Taylor v. State

133 A.2d 414, 214 Md. 156
CourtCourt of Appeals of Maryland
DecidedJuly 25, 1957
Docket[No. 184, October Term, 1956.]
StatusPublished
Cited by15 cases

This text of 133 A.2d 414 (Taylor v. State) is published on Counsel Stack Legal Research, covering Court of Appeals of Maryland primary law. Counsel Stack provides free access to over 12 million legal documents including statutes, case law, regulations, and constitutions.

Bluebook
Taylor v. State, 133 A.2d 414, 214 Md. 156 (Md. 1957).

Opinions

Brune, C. J.,

delivered the opinion of the Court.

The appellant was convicted by the Circuit Court for St. Mary’s County under an indictment charging assault “with intent to commit an unnatural sexual act, * * * to wit, Sodomy.” No question was raised as to the sufficiency of the indictment and it was conceded that the charge consisted of simple assault.

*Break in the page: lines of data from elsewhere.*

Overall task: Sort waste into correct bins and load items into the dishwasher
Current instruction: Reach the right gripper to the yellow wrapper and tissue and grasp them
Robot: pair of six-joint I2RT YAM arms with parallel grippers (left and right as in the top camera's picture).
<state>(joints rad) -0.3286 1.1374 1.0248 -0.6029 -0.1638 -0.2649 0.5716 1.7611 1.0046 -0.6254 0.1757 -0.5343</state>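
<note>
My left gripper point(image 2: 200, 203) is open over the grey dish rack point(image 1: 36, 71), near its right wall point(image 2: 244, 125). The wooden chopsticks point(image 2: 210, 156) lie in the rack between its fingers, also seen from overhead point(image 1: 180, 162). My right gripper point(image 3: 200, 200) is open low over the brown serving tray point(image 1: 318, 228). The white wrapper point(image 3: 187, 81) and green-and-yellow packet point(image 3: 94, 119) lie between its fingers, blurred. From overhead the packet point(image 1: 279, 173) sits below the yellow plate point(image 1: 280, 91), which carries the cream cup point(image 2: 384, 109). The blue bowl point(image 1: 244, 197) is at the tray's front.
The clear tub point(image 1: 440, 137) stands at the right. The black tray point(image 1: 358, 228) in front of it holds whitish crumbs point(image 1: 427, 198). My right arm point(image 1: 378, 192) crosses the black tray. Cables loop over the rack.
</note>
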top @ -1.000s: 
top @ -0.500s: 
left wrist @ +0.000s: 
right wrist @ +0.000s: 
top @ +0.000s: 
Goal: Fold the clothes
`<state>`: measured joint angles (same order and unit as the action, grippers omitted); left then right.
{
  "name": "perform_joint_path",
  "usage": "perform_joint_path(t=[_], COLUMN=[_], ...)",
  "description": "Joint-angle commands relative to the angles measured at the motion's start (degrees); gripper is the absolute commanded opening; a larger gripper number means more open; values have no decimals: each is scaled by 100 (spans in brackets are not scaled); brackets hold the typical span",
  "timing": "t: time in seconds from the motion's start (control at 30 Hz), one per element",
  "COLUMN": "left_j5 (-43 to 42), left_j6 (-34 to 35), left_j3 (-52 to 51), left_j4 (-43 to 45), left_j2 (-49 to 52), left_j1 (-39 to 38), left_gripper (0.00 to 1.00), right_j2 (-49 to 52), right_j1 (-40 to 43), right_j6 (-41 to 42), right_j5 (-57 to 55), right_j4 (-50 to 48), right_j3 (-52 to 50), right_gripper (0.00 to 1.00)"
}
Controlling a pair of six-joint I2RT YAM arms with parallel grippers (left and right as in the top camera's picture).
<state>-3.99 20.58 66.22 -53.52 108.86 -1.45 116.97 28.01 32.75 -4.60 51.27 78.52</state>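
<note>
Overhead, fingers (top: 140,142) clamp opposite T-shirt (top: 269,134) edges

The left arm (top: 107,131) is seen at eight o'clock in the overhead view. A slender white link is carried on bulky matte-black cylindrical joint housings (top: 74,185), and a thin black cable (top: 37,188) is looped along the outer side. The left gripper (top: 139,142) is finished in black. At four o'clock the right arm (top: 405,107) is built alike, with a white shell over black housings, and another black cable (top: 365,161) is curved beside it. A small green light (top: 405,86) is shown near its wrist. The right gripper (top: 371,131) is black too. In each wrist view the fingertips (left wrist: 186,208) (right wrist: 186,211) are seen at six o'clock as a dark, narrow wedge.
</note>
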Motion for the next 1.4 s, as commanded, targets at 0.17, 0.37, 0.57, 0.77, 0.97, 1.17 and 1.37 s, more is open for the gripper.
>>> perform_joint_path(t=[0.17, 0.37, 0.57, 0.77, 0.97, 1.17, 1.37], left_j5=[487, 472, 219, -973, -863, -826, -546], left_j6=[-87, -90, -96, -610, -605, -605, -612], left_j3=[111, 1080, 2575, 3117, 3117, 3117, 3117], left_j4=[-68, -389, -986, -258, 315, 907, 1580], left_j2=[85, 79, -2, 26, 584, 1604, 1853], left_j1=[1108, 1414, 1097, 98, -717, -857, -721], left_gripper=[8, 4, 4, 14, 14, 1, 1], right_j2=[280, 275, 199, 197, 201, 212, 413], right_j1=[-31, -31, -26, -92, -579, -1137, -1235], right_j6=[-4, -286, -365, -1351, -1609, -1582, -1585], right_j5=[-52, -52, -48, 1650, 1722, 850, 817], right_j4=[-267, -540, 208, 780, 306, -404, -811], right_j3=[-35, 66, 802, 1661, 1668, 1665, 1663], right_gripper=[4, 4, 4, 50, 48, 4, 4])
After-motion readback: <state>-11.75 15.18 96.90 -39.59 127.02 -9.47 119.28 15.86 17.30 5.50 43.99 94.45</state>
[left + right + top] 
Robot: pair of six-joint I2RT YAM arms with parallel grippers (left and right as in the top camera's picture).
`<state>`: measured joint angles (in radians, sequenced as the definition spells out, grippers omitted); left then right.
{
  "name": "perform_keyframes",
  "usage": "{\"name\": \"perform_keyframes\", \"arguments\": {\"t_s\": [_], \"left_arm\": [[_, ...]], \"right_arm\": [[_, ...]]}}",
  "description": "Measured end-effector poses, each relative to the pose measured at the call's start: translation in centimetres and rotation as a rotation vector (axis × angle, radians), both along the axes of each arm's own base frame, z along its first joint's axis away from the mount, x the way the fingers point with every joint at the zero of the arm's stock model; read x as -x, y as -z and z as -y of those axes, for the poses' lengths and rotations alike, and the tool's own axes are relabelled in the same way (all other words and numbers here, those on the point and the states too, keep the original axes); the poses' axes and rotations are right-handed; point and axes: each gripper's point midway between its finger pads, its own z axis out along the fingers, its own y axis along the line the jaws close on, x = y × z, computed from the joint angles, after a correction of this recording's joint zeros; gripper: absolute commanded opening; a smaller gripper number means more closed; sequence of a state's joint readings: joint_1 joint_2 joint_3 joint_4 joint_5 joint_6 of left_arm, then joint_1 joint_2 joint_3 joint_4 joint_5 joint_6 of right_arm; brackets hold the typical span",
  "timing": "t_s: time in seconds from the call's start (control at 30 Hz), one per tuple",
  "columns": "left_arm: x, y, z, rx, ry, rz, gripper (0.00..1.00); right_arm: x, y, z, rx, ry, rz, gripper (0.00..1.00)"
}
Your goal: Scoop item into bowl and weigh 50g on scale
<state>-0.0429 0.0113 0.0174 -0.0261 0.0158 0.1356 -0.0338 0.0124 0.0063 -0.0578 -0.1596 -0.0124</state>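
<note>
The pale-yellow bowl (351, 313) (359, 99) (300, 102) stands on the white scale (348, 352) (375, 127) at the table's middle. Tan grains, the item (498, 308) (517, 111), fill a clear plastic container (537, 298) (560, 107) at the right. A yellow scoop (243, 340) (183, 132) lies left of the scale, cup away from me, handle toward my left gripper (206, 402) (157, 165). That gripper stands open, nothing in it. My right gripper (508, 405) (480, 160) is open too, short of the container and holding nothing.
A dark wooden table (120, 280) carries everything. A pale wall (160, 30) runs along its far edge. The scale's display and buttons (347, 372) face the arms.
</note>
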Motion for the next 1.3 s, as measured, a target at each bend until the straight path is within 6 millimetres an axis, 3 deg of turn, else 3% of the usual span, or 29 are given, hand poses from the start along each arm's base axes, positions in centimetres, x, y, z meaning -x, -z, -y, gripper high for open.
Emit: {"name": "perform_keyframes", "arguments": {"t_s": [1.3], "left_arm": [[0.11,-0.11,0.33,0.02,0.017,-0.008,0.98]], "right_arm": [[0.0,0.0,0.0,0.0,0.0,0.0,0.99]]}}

On the evening of April 30, 1955, State Trooper John E. Koons was patrolling Great Mills Road in St. Mary’s County when he noticed the appellant’s car turn from the highway onto a small private road. His suspicions aroused, he drove into the private road and pulled up behind the appellant’s automobile which was parked there. From this point the Trooper observed the appellant and the prosecuting witness with their heads together on the right front seat of the appellant’s car. When the appellant noticed the Trooper’s automobile, he moved over under the steering wheel and started to pull away. The Trooper flashed his spotlight on the appellant’s car and ordered him to stop. The appellant brought his car to a stop, and obeying the Trooper’s order, he and the prosecuting witness got out of the car. The Trooper noticed that the front of the pants of the prosecuting witness was open and that his underwear was showing.

[159]*159At the trial the appellant denied any improper conduct. According to the prosecuting witness, who was fifteen years old at the time of the offense, he met the appellant at a Leonardtown tavern where the appellant asked him to take a ride with him to get something to eat at a certain restaurant. On the way the appellant drove into the private road, where Trooper Koons followed them, and stopped the car. The appellant then reached over and “unzipped” the prosecuting witness’ pants and proposed an act of oral perversion, offering the prosecuting witness money if he would allow him to proceed. The prosecuting witness had previously submitted on several occasions to similar perverted acts on his person by the appellant in return for money. The prosecuting witness clearly offered no resistance to the improper advances by the appellant.

The appellant’s main contention is that the consent of the prosecuting witness constituted a defense to the crime charged.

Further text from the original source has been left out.